Keypoint: In the next few months, the Colorado Attorney General’s office will start CPA rulemaking on numerous topics with the goal of publishing draft rules by this fall and adopting final rules by next winter.
On January 28, the Colorado Attorney General’s office hosted a Data Privacy Day event centered on the Colorado Privacy Act (CPA). In prepared remarks, Colorado Attorney General Phil Weiser issued his first public comments on the upcoming CPA rulemaking process. In the coming months, the office will engage in a substantial rulemaking process on a number of topics, including dark patterns and consumer requests. The Attorney General anticipates that they will be in a position around this time next year to adopt final rules, which will be approximately six months before the CPA goes into effect on July 1, 2023.
In this post, we first provide a brief overview of the CPA statutory authority for rulemaking. We then discuss Attorney General Weiser’s prepared remarks discussing the office’s plans.
CPA Statutory Authority for Rulemaking
The CPA authorizes the Attorney General to engage in three rulemaking activities.
First, the Attorney General is granted permissive authority to “promulgate rules for the purpose of carrying out” the CPA. C.R.S. § 6-1-1313(1).
Second, the Attorney General is required to promulgate, by July 1, 2023, “technical specifications for one or more universal opt-out mechanisms that clearly communicate a consumer’s affirmative, freely given, and unambiguous choice to opt out of the processing of personal data for purposes of targeted advertising or the sale of personal data pursuant to section 6-1-1306 (1)(a)(I)(a) or (1)(a)(I)(b).” C.R.S. § 6-1-1313(2).
Third, the Attorney General is authorized, by January 1, 2025, to “adopt rules that govern the process of issuing opinion letters and interpretive guidance to develop an operational framework for business that includes a good faith reliance defense of an action that may otherwise constitute a violation of” the CPA. The rules must become effective by July 1, 2025.” C.R.S. § 6-1-1313(3).
Attorney General Weiser’s Prepared Remarks
In his prepared remarks, Attorney General Weiser focused on the first of the three rulemaking activities and noted “just a few” of the “big-picture issues [the office] will need to work through” with CPA rulemaking.

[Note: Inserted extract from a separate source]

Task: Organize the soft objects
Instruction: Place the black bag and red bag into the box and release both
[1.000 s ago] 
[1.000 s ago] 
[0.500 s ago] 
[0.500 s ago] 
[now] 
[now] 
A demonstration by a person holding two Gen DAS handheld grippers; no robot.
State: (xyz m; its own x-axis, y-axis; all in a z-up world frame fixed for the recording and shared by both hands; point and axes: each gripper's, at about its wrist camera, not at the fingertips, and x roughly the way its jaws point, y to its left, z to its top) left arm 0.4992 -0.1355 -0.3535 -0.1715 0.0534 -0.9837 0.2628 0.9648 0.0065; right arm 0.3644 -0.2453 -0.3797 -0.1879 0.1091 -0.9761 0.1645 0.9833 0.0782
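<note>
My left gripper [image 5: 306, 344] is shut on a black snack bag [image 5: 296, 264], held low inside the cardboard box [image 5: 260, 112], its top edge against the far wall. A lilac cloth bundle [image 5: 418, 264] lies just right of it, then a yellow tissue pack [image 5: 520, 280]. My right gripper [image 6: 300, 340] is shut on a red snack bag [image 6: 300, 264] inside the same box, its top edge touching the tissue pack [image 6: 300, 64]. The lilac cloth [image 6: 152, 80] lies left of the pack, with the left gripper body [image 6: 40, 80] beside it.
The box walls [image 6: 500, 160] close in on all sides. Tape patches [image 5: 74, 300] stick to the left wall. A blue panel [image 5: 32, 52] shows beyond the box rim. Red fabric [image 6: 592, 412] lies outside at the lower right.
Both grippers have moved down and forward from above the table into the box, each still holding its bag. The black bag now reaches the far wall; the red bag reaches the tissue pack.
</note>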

The Attorney General first stated that “the process of consumer notice and approval or rejection of data sharing needs to be conducted fairly, free from what some have called ‘dark patterns,’ which can unfairly mislead consumers on this issue.” In addition, the office “will need to consider what the process will be for consumers to engage and learn about their data profiles as well as to correct inaccurate data.” Finally, the CPA’s “vision of company auditing and data protection assessment procedures is another area where we might well want to provide guidance.”
As for the rulemaking process, the Attorney General stated that the office has a “two-step process in mind.” Before drafting rules, the office will hold a series of “high-level conversations and meetings and townhalls . . . to explore what privacy protections in Colorado should look like and what important privacy issues most merit our attention.” In the next few months, the office will “post a series of topics for informal input on” the Attorney General’s website and “solicit responses in writing and at scheduled events.” By the fall, the office will post a formal Notice of Proposed Rulemaking with a proposed set of model rules and will solicit further stakeholder comments. The office anticipates that it will publish final rules by “around a year from now,” approximately six months before the CPA goes into effect on July 1, 2023.
The Attorney General’s comments are consistent with the administrative rulemaking required by C.R.S. § 24-4-103. Further information on Colorado’s rulemaking process is available on the Colorado Department of Regulatory Agencies’ website.
Finally, during the Data Privacy Day event, members of the Attorney General’s office stated that the office has hired two attorneys to assist with rulemaking and CPA enforcement. Georgetown law professor Paul Ohm gave the keynote presentation at the event and announced that he is taking a sabbatical this year, working part-time to assist the Attorney General’s office with the CPA rules.